### DATA EXCERPT

= = = =

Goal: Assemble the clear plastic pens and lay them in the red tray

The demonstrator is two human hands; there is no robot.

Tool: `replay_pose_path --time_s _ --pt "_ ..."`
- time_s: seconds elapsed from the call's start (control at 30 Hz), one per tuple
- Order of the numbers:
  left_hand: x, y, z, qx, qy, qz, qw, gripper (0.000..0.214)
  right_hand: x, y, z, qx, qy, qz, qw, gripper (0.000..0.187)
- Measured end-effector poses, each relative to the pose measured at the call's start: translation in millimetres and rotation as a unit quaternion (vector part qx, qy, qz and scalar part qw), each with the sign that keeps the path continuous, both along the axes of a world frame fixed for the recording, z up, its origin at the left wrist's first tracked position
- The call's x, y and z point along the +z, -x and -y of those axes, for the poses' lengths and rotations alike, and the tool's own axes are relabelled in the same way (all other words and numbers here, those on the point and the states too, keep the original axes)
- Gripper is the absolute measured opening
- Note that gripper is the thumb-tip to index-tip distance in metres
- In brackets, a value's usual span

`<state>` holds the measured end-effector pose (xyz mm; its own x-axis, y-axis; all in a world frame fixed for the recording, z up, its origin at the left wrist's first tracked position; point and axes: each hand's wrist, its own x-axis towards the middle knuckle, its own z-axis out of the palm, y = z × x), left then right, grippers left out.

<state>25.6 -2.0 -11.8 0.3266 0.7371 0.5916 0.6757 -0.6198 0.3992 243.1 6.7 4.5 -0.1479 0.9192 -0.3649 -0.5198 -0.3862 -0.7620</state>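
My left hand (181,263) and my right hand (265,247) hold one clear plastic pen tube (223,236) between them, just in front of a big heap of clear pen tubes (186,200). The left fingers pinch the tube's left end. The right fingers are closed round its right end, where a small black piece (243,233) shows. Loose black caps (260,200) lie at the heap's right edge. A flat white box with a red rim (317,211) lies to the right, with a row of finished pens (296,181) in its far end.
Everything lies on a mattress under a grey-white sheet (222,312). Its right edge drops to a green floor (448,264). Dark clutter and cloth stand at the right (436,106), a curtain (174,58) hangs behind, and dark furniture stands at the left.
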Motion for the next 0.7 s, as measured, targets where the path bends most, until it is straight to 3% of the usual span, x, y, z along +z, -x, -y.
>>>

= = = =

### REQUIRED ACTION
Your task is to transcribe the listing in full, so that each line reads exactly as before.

### EXERCISE RESPONSE
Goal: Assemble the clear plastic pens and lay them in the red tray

The demonstrator is two human hands; there is no robot.

Tool: `replay_pose_path --time_s _ --pt "_ ..."`
- time_s: seconds elapsed from the call's start (control at 30 Hz), one per tuple
- Order of the numbers:
  left_hand: x, y, z, qx, qy, qz, qw, gripper (0.000..0.214)
  right_hand: x, y, z, qx, qy, qz, qw, gripper (0.000..0.187)
- Measured end-effector poses, each relative to the pose measured at the call's start: translation in millimetres and rotation as a unit quaternion (vector part qx, qy, qz and scalar part qw), each with the sign that keeps the path continuous, both along the axes of a world frame fixed for the recording, z up, its origin at the left wrist's first tracked position
- The call's x, y and z point along the +z, -x and -y of those axes, for the poses' lengths and rotations alike, and the tool's own axes are relabelled in the same way (all other words and numbers here, those on the point and the states too, keep the original axes)
- Gripper is the absolute measured opening
- Note that gripper is the thumb-tip to index-tip distance in metres
- In brackets, a value's usual span

`<state>` holds the measured end-effector pose (xyz mm; its own x-axis, y-axis; all in a world frame fixed for the recording, z up, its origin at the left wrist's first tracked position; point and axes: each hand's wrist, its own x-axis towards the middle knuckle, its own z-axis out of the palm, y = z × x), left then right, grippers left out.

<state>25.6 -2.0 -11.8 0.3266 0.7371 0.5916 0.6757 -0.6198 0.3992 243.1 6.7 4.5 -0.1479 0.9192 -0.3649 -0.5198 -0.3862 -0.7620</state>
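My left hand (181,263) and my right hand (265,247) hold one clear plastic pen tube (223,236) between them, just in front of a big heap of clear pen tubes (186,200). The left fingers pinch the tube's left end. The right fingers are closed round its right end, where a small black piece (243,233) shows. Loose black caps (260,200) lie at the heap's right edge. A flat white box with a red rim (317,211) lies to the right, with a row of finished pens (296,181) in its far end.
Everything lies on a mattress under a grey-white sheet (222,312). Its right edge drops to a green floor (448,264). Dark clutter and cloth stand at the right (436,106), a curtain (174,58) hangs behind, and dark furniture stands at the left.
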Motion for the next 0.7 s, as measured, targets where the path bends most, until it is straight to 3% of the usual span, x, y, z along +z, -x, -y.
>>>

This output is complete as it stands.